Adam çalıştıranın sorumluluğu 6098 sayılı TBK’nın 66. maddesinde düzenlenmiştir. Bu madde gereğince, adam çalıştıranlara genel nitelikte objektif bir özen yükümlülüğü yüklenmiş ve adam çalıştıranın bir özel hukuk ve bağımlılık ilişkisi içerisinde çalışanlarının kendilerine bırakılan işleri gördükleri sırada hukuka aykırı bir fiille üçüncü kişilere vermiş oldukları zarardan sorumluluğu düzenlenmiştir. Buna göre adam çalıştıranın sorumluluğu, kusursuz sorumluluk türlerinden özen sorumluluğudur. Başka bir deyişle adam çalıştıranın sorumluluğunun kaynağı, adam çalıştıranın çalışanlarını seçerken ve onları çalıştırırken çalışanlar üzerindeki denetim ve gözetim ödevini yerine getirmemesine, kanun tarafından kendisine yükletilen bu tür objektif bir ödevi ihlal etmesine dayanmaktadır (Eren, Fikret; Borçlar Hukuku Genel Hükümler, Ankara, 2017, s. 643).
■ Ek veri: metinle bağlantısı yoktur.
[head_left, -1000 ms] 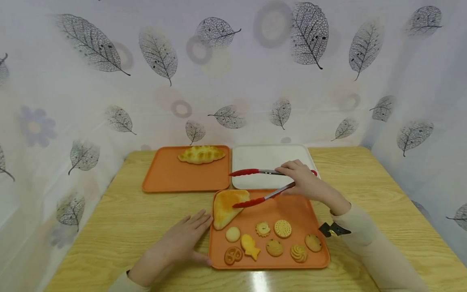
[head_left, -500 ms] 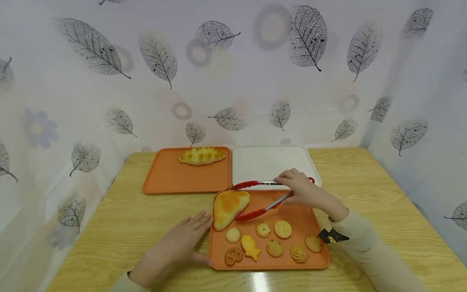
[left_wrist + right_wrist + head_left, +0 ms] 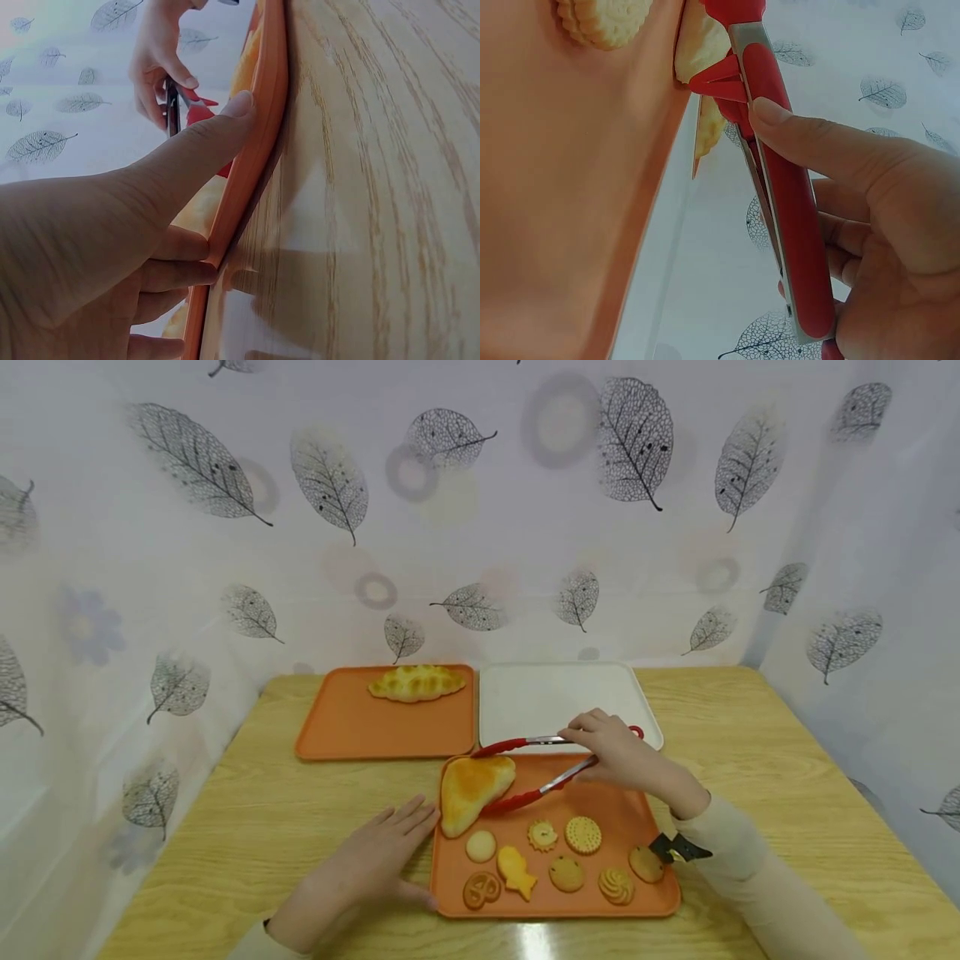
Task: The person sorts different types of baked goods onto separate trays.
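My right hand grips a pair of tongs with red tips and steel arms, thumb on one arm and fingers round the other. The tongs' arms are spread. One red tip lies at the far edge of a triangular bread, the other at its near right side. This golden bread sits in the far left corner of the near orange tray. My left hand rests against that tray's left edge; in the left wrist view the thumb and fingertips touch its rim, fingers fairly straight.
Several cookies, among them a pretzel and a fish-shaped one, lie on the near tray's front part. Behind it, a second orange tray bears a braided bread, beside a white tray. A leaf-patterned cloth borders the table.
My right hand has brought the tongs nearer to me and lower, so the tip that overlapped the triangular bread now lies at its near side. My left hand has stayed at the tray edge.
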### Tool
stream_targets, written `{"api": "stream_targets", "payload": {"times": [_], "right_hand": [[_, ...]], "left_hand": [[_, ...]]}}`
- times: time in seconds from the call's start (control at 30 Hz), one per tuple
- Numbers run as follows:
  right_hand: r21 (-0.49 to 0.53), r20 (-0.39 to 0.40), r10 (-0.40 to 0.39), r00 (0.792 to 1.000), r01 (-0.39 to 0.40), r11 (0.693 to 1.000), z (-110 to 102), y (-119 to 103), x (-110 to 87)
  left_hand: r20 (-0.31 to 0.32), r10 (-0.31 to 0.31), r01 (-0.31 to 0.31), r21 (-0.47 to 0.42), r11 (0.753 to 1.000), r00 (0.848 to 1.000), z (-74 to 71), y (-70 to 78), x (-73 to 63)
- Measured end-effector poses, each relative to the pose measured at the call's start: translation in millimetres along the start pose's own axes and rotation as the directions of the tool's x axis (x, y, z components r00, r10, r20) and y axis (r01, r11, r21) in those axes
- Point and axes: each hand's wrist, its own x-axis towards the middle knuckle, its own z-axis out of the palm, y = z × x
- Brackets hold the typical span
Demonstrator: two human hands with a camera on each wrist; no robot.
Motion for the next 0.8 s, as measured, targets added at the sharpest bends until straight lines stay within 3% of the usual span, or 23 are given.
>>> {"api": "stream_targets", "payload": {"times": [0.57,0.8], "right_hand": [[-0.040,-0.041,0.028,0.999,-0.030,0.999,-10.4,11.1,-17.3],[-0.061,-0.099,-0.001,0.995,-0.005,0.998,-19.3,16.9,-23.8]], "left_hand": [[0.007,-0.004,0.004,-0.034,0.999,1.000,0.4,-0.2,-0.1],[0.016,-0.007,0.007,-0.025,1.000,1.000,-0.4,-0.1,0.0]]}}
Adam çalıştıranın sorumluluğu bir kusur sorumluluğu olmadığı için sorumluluk, kendisinin veya emrinde çalışan yardımcı kişinin kusurlu olup olmamasına bakılmaksızın, kusurdan bağımsız olarak doğmaktadır. Sorumluluğun doğması için objektif özen yükümlülüğünün ihlâliyle meydana gelen zarar arasında, uygun illiyet bağının bulunması yeterlidir (Eren, s. 644).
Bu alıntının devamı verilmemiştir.